Cornelia anxiously inquired into the nature and extent of the perils that surrounded her brother; and so affecting was the picture which the poet drew of his own dangers, that she fainted at the recital. Affected by this touching proof of her love, Tasso gradually disclosed himself, and was received by her with every demonstration of regard. He remained at Sorrento for some time, under the assumed character of a distant relative, and passed much of his time in wandering through the woods, in company of his nieces and nephews; upon the former of whom, from the tallness of their stature, he bestows, in one of his letters to his sister, the epithet of ‘gigantesse,’ ‘Pregate dio per me, e bacciate le gigantesse.’
The unsettled mind of Tasso, and the love of excitement to which his residence in cities and courts had given birth, did not permit him long to remain a wanderer amidst the beauties of Sorrento. He resided with his sister during the remainder of the summer, at the close of which he departed for Rome. Yet, though a voluntary exile from his native home, its delightful recollections still hovered round him: and in a letter addressed to Cornelia, many years after this period, he expresses a wish that he might once more, in her society, breathe his native air, and once again refresh his weary thoughts amidst the sublime and delicious scenery which nature had lavished round his home with so unsparing a hand. The aspiration was in vain — the illustrious poet was fated never more to visit the scene of his birth.”
Several English families have successively occupied this beautiful palace, and Fennimore Cooper, the American novelist, for a season dwelt in the halls of Tasso.***) The house in which the poet first saw the light is shown within an enclosure of laurel and orange trees. Some uncertainty may hang over these material traces of his existence, from the effacing ability of time; but the beauty, brilliancy, and youthful aspect of Sorrento, and of its delightful Piano are unaltered: and the intellectual traveller will quickly comprehend what must have been the effect of such an association upon such a mind as Tasso’s.
*) It derives its name from the Sirens, whom the poets fable to have either dwelt or been worshipped here, implying thereby, that such are the delights of this locality that the man who enters finds it impossible to leave it.
**) Vide “Customs and Costumes,” by Emily Reeve.
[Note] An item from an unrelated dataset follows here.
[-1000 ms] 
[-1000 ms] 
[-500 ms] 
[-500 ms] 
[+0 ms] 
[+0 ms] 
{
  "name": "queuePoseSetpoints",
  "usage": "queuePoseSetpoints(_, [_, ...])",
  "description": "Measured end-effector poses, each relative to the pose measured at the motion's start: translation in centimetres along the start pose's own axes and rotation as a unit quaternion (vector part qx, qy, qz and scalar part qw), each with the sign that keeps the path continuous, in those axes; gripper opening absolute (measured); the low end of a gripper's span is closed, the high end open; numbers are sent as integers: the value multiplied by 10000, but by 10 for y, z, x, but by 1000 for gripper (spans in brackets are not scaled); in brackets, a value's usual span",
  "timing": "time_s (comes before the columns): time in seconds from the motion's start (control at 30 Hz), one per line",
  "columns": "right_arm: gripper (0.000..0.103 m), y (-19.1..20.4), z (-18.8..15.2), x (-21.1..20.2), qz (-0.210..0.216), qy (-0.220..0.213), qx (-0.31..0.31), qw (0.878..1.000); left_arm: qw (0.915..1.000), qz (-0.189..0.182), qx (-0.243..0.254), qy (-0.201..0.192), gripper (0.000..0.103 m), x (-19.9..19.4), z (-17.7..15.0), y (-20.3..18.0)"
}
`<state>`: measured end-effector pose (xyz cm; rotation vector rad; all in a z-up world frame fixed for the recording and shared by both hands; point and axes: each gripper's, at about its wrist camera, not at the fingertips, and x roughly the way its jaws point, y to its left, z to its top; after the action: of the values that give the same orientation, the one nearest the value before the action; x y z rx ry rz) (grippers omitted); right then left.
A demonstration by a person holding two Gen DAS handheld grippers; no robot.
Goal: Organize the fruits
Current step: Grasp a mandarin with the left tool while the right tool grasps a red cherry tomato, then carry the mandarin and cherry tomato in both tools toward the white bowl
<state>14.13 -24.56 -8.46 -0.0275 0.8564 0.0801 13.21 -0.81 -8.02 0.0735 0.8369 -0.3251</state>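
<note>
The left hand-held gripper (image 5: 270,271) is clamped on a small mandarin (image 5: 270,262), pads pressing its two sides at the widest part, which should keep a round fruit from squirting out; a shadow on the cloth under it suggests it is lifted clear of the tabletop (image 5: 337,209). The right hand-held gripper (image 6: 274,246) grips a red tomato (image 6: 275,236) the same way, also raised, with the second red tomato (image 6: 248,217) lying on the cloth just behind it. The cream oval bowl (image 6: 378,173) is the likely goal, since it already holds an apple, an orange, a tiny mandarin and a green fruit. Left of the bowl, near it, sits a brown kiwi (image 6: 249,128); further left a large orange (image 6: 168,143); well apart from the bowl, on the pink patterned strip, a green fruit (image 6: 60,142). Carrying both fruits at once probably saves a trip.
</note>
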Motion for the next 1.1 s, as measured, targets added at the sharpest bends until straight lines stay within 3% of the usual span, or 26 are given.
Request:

† “Sorrento was equally the resort of those darker spirits— Caravaggio, Lanfranc, and Spagnoletti, as of the milder genius of Domenichino and Guido, who, with other painters, were frequently driven from their occupation at Naples, by the terror of assassination at the hands of their fiercer rivals. On the same coast, overpowered with fatigue and terror, and flying for his life, Michael Angelo Caravaggio sunk exhausted and terminated his fitful career;” and here Polidoro de Caravaggio fell by the dagger of an assassin, as he was stepping into the passage-boat on his return to Naples.
***)”The house we took has a reputation from having been the one in which Tasso was born, or at least said to have been born: it is on the cliffs within the walls, and in plain sight of every object of interest on the bay from Ischia to the promontory of Vico ; Castel-a-mare, and a short reach of the coast in its vicinity, excepted.”— Cooper’s Excursions in Italy.